Using AI to solve complex FinOps challenges
According to the 2024 State of FinOps Report, enabling automation now ranks among the top three increased priorities. Enterprises can automate their FinOps processes, better understand their cloud spending, and improve their cloud efficiency by integrating AI into their FinOps practices.
Advances in artificial intelligence, such as generative AI, enable FinOps practitioners tackle complex FinOps challenges—such as advanced forecasting, optimization recommendations, complex pricing models, hidden costs, and inadequate cost monitoring and reporting—and answer deeper and broader cloud cost questions using a simple natural-language chat interface.
With AI, enterprises can use the cloud more effectively and predictably, allowing engineers to experiment and innovate, resulting in better business outcomes.
What role does AI play in your FinOps strategy?
Ask yourself these questions to find out:
- Has AI changed your FinOps practice?
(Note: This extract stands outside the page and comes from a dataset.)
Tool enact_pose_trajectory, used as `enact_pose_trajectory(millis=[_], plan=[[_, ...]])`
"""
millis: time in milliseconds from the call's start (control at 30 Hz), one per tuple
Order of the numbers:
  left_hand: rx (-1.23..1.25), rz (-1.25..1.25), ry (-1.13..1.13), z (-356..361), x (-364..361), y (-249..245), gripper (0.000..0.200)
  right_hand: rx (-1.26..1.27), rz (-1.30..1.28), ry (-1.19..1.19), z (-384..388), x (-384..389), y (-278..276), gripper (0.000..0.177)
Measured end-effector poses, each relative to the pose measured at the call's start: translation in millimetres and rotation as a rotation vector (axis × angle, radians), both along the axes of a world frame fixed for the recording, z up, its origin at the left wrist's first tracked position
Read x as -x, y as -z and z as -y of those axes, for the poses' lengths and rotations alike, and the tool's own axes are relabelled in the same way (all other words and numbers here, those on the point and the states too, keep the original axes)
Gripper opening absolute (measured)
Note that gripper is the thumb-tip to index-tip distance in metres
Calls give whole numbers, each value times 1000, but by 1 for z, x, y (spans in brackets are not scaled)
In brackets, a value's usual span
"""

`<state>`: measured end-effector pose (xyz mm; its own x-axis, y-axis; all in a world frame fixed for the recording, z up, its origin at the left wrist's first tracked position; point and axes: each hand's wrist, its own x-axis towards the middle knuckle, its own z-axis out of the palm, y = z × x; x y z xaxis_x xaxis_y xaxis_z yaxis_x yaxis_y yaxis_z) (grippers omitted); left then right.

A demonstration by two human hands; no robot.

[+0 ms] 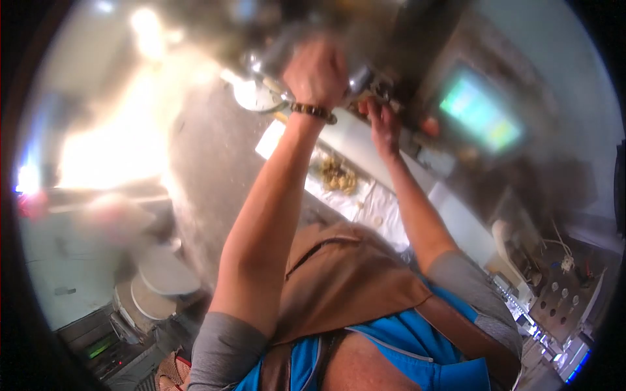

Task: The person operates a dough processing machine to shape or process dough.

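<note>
My left hand (317, 72), with a beaded bracelet at the wrist, is closed in a fist against a blurred silvery-grey object (358, 83). What lies inside that fist is hidden. Lower and to the right, my right hand (383, 125) has its fingers curled together; anything between them is too blurred to name. Between my forearms, a pile of yellowish-brown pieces (338, 174) lies on a white cloth or sheet (375, 212). Left of my left wrist is a round white dish (253, 96).
A grey surface (212, 143) extends to the left. A blurred lit screen (482, 109) is at the upper right. Round pale lids or boards (166, 270) stand at the lower left. A pale appliance (512, 251) and a cable (562, 244) are to the right.
</note>
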<state>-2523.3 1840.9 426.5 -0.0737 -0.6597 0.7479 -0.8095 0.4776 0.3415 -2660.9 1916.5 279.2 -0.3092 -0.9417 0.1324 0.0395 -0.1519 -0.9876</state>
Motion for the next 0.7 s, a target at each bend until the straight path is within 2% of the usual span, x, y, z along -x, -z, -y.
enact_pose_trajectory(millis=[167, 300, 400, 467, 600, 667, 700], plan=[[-10, -3, -1, 1, -1, 2, 7, 26, 122, -2, -5, 1, 9, 23], [16, -12, 18, 0, -1, 2, 7, 45, 128, -12, -5, 4, 5, 25], [1, -6, 17, -2, 0, 0, 8, -24, 124, -24, 2, 5, -1, 27], [-1, -9, 14, -1, 0, -1, 8, -34, 11, -52, 4, 6, -3, 29], [12, -17, 14, 0, -1, 1, 8, -52, 10, -57, -1, 10, -1, 26], [-8, -28, 15, -1, 0, 2, 8, 139, -1329, 169, -25, 27, -3, 24], [-24, -42, 17, 0, -1, 2, 8, 179, -1340, 331, -35, 28, -17, 22]])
How is it used in the inform, optimize, and operate FinOps phases?
- How do your tools forecast costs, detect anomalies, and suggest waste reduction optimizations? Do they use rules, statistical analysis or machine learning? How are results scored and prioritized?
- Is Generative AI used to automate FinOps tasks and solve complex FinOps challenges?
- Are your anomaly alerts relevant and timely? What is your signal-to-noise ratio? How often do you experience false positives and false negatives?
- How long does it take to determine the root cause and implement a response for cloud cost anomalies?
- Do you have the ability to generate accurate forecasts at multiple levels of granularity (e.g., daily, weekly, monthly, quarterly, and yearly)? What is the variance between your forecasts and actual costs?